On about 31st January 1996 the applicant told the second and third respondents that the work was defective and amounted to a breach of the agreement. The applicant on 24th November 1997, commenced proceedings in the NSW District Court against the second and third respondents claiming costs for rectification of the work. This was served on 8th December 1997. The matter was mentioned before the District Court on 10th December 1997 when it was adjourned for 2 weeks. On 15th December 1997, upon the application of the second and third respondents, Mr Max Donnelly (the first respondent) was appointed trustee for the bankrupts.
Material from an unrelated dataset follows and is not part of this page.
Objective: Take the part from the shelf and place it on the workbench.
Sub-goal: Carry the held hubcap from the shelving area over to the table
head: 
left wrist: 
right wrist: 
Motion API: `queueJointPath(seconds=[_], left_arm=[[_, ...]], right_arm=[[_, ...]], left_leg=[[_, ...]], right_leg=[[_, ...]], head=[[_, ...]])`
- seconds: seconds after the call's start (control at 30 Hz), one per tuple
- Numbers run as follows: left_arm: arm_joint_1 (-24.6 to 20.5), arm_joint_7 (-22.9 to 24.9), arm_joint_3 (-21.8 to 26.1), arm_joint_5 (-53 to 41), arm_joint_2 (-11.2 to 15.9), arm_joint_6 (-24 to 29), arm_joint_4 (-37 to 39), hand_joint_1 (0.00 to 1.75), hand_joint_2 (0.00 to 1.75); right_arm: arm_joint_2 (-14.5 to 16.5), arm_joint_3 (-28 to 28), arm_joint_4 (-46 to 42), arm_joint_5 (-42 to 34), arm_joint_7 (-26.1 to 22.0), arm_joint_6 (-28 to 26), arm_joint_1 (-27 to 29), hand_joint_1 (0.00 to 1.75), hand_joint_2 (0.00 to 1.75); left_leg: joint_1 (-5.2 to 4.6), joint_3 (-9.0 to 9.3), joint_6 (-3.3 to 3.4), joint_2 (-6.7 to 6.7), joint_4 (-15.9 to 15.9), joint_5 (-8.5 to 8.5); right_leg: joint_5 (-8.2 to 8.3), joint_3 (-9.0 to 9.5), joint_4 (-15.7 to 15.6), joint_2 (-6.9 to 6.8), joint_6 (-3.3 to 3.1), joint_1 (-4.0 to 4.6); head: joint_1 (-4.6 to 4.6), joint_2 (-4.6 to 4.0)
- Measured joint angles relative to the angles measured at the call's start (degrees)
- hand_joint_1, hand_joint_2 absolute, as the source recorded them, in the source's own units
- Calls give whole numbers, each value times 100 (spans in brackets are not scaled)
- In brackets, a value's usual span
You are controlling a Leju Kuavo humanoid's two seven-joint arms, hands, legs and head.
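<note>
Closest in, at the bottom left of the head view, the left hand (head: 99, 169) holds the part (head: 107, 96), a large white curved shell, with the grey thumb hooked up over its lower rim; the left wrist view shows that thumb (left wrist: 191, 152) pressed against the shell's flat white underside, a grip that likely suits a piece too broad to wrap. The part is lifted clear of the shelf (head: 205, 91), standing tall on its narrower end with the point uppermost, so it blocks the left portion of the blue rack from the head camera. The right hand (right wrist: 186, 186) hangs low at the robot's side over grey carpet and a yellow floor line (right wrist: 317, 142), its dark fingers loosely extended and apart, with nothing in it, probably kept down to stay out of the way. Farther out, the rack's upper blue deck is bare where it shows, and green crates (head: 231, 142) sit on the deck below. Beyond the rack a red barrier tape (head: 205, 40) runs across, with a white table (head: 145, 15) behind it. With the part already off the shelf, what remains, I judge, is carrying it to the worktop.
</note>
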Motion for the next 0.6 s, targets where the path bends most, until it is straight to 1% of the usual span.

On 24th December 1997, a report to creditors was prepared and served on them.
Her interest in each of two parcels of land which had been held as joint tenants by the second and third respondents were transferred by the third respondent to the second respondent on 12th March 1997. Each transfer was for the consideration of $1.00.
Pursuant to O 77, r 44 of the Federal Court Bankruptcy Rules, the first respondent filed a report dated 23rd July 1998, on the conduct and examinable affairs of the second and third respondents. The person who prepared the report for the first respondent, Mr Cuitanovic, was required to attend for cross-examination and was legally represented.
Section 153B of the Act states:
“If the Court is satisfied that a sequestration order ought not to have been made or, in the case of a debtor’s petition, that the petition ought not to have been presented or ought not to have been accepted by the Official Receiver, the Court may make an order annulling the bankruptcy.”
The applicant claims that the debtor’s petitions in this case ought not to have been presented and ought not to be accepted and seeks to have them set aside.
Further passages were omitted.